ディナヴィアラ帝国の周囲にある国々は、帝国の強大な国力、そして兵力を前に成す術もなく敗れ、属国になり、属国の数と比例するように、ディナヴィアラ帝国は豊かになっていった。

度重なる出征費を賄うため、属国となった地域に住んでいる住民に重い課税を課したからだ。

法律で年収の2/3を国へ納めるよう定められ、納税しない者は如何なる理由であろうとも、帝室反逆罪で斬首させられた。

ここでいう年収とは、その土地の一年を通して収穫される農作物の収穫量のことを指していた。

収穫物が半分以上帝国に奪われたがために、属国周辺では飢えで苦しみ亡くなる人々が後を立たなくなり、増えれば増えるほど属国となった人々は帝国への憎悪を募らせた。

その反感を抑えるために任命されたのが辺境伯だ。

辺境伯は、帝国の貴族ではあったが中央での力がない下級貴族が任命されることが多かった。

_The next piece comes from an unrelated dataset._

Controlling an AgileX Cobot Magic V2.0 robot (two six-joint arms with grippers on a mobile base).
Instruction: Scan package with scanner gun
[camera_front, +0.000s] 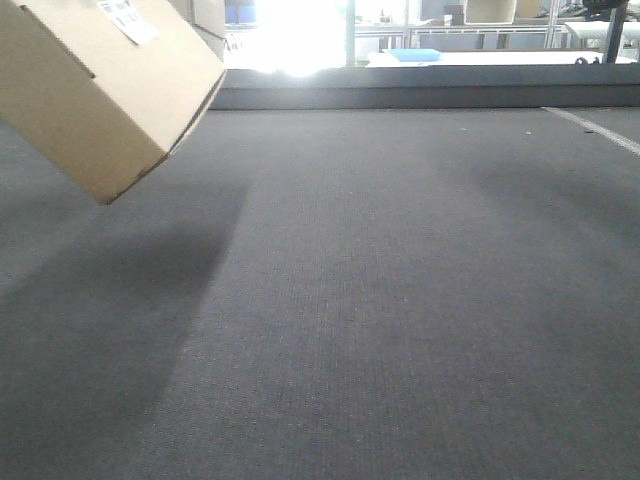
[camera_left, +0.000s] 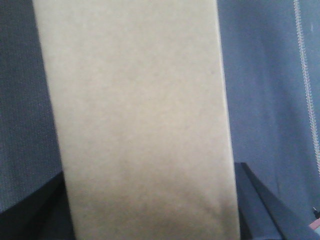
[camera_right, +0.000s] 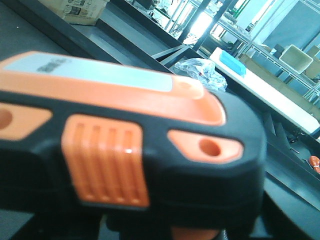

そのため、中央貴族からは田舎者だと、帝国貴族ではないと社交界では嘲笑の的となった。

こうして帝国の領土を増やしてから数年後、先代皇帝は亡くなり現皇帝(私のお父様)へ政権が移った。

現皇帝は、齢10歳の時に即位したため摂政に皇后の父が任命され、実権を握った。

摂政は自身の身内や自身の派閥に属している貴族を重用し、その他の貴族は蔑ろにした。

皇帝は摂政を筆頭にベロっベロに甘やかされ偏った教育をされたため、甘言しか聞き入れないまま成人を迎えた。

また、摂政は私腹を肥すため、属国地域の民ならず、自国の民にまで重税を課す法案を定めた。

それにより、帝国内でも貧困に喘ぐものが急激に増え、産業が停滞しはじめていた。